Do you want to do better in school? How would you like to ace your college entrance exams? Well, then work on your sense of humor and on having fun. That’s what Michael Haycock, a priest in the Lima Ward, Toledo Ohio Stake, says. And Michael knows something about taking tests and doing well in school. As a sophomore in 2004, Michael aced both standardized college entrance exams; he scored a perfect 36 on the ACT and a 1570 on the SAT (just 30 points away from a perfect 1600). He ranks at the top of his class with a 4.17 grade point average. He also says to “Learn to love to learn.”
“With a zany sense of humor, you can have fun with everything from verbs to imaginary numbers,” says Michael. That’s easy for him to say. Maybe it’s just because he’s so smart that things come so easily. After all, he is one of only two sophomores in the entire nation to get a 36 on the ACT out of about 218,000 students. He is the final winner of the Ohio University–sponsored U.S. history contest, in which he competed with 7,400 other entrants for a full-tuition, four-year scholarship. He is the star on the high school quiz bowl team. And he still makes it to early-morning seminary every day.
Comparing Yourself to Others
That’s why it’s so surprising to hear this bit of advice from Michael: “Don’t feel you’re a failure due to others’ successes. I feel this quite a bit.
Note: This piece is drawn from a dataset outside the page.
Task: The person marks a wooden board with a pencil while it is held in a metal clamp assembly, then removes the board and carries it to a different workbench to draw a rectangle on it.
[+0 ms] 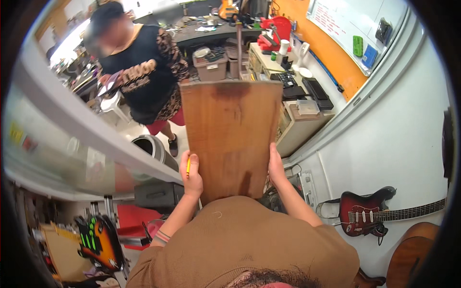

It’s a weakness of mine.” Michael explains that when he hears about the latest 12-year-old neurosurgeon, or the college-attending 13-year-old Nobel Peace Prize nominee, he thinks he should have done just a little more or a little better. “Everyone can do at least one thing another cannot,” Michael adds. “Every child of God is truly unique.”
So what makes Michael Haycock unique? There are lots of things. He certainly doesn’t fit the standard mold of the “brainiac.” When asked if others ever bother him for being a good student, Michael says that has happened on occasion, “but that’s only been at the beginning. When they get to know me they stop.” He plays the trombone in the marching band and the symphonic band. He sings in the school choir and even auditioned for and made it into the all-state choir. He runs cross-country. “My best time for the 5K is 20 minutes, 10 seconds,” Michael says, “which is not spectacular, but it’s not bad either.” This year he improved his time; it’s now 19 minutes, 32 seconds. But what really makes Michael stand out among his peers is that he’s a member of The Church of Jesus Christ of Latter-day Saints.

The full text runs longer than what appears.